Case ID: va-cir_27/html/0178-01.html
Source: Caselaw Access Project
Author: {"author": "By Judge Donald R. Mullins", "license": "Public Domain", "url": "https://static.case.law/"}
Date Created: 2024-08-24T03:29:51.129683

CIRCUIT COURT OF WISE COUNTY
    Heirs of Galen Roberts v. Coal Processing Corp.
    March 5, 1992
   By Judge Donald R. Mullins

It was stipulated by the parties to this suit that the only issues to be determined by the court at the February 18, 1992, trial was (1) the property subject of the Galen Roberts instrument dated September 19, 1874, and (2) the legal import of that instrument.

At the beginning of the trial, counsel stipulated that the parcels as shown on defendant’s exhibits numbers 1-A through 1-E, with the appropriate exceptions shown therein, are the property subject of the Galen Roberts instrument of September 19, 1874.

During the trial, it was learned by defense counsel that he had erroneously included parcels P-14 and P-16 in the stipulation and moved to amend the stipulation to exclude those two parcels. This motion was granted by the Court. Therefore, defendant’s exhibits number 1-A through 1-E, with the appropriate exceptions shown therein, minus parcels P-14 and P-16, are the property subject to the 1874 instrument.

The next issue is the legal import of the 1874 instrument. It is the finding of this Court that the instrument is a lease and not a severance deed. I have reviewed all the authority submitted by the plaintiffs and find nothing therein that supports their theory of a severance deed. The terminology and form of the instrument conforms squarely with the form set out in the Code of Virginia in effect at that time and every amendment thereto, up through the date of the filing of this suit in 1958. The three most compelling phrases in the instrument are, “This deed of lease . . .”, “doth demise . . .”, and “for the term of ninety-nine years with the privilege of renewal . . . .”
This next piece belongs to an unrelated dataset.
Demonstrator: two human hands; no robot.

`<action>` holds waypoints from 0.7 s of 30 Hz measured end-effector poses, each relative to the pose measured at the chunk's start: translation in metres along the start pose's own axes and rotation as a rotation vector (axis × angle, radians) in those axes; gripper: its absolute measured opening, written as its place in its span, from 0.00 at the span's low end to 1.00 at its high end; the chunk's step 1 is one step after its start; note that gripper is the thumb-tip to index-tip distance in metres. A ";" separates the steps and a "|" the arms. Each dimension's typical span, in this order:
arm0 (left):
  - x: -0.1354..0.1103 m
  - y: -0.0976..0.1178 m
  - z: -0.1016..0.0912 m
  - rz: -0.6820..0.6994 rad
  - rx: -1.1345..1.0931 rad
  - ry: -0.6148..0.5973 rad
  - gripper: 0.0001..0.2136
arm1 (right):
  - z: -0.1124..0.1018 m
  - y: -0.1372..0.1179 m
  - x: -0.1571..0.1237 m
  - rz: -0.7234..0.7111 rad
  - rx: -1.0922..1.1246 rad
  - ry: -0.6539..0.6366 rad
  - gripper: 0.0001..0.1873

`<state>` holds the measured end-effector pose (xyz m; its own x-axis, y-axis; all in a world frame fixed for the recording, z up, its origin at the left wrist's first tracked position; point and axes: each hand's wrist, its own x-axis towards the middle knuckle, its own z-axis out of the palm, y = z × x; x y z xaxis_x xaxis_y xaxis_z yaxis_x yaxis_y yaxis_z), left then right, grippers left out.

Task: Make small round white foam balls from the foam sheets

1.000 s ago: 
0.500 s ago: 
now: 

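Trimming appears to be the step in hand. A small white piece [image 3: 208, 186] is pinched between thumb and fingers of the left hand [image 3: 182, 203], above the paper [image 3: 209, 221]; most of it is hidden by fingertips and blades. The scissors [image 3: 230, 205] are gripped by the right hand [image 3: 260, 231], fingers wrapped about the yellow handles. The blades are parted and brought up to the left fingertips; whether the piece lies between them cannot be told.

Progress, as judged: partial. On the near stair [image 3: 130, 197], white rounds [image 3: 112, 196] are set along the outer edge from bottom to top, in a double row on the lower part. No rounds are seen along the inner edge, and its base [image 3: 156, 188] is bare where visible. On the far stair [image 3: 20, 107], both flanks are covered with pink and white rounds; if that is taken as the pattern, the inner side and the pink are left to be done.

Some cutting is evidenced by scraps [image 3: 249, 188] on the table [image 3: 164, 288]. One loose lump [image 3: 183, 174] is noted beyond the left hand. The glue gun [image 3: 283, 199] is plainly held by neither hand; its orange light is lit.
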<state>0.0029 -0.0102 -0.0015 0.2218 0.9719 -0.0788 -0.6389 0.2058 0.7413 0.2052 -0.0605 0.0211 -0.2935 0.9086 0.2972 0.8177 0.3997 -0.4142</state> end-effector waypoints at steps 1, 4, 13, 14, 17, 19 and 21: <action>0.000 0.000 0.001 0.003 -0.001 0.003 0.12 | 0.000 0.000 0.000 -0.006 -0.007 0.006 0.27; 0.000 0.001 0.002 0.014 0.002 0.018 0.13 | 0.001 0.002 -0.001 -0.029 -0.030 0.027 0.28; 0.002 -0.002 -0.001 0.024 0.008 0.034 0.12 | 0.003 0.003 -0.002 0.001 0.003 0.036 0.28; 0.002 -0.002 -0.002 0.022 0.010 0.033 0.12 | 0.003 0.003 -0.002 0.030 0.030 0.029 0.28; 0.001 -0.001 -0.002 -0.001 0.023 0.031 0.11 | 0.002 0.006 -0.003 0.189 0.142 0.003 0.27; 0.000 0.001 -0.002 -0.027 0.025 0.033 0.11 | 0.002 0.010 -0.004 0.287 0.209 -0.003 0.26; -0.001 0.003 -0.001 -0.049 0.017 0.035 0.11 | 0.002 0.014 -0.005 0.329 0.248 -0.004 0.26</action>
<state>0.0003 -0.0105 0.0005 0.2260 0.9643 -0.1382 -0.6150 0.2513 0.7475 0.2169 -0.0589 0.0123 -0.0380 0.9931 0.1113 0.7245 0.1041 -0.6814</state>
The only words in the instrument that support the plaintiff’s position are the words, “grant and convey . . . .” These words immediately follow the word “demise” which is the key word of conveyance used in all lease forms at that time and up to this day. Furthermore, the words “for the term of ninety-nine years with privilege of renewal ...” completely negates any concept of absolute conveyance.

The evidence indicates that Galen Roberts was not a man of much formal education but, nevertheless, a man of considerable intelligence, initiative, and business acumen. He obviously knew the value of coal as shown by the instrument itself, and further, he knew how to sever the estates of surface and minerals by his deed to Hagan and Flannery in 1887.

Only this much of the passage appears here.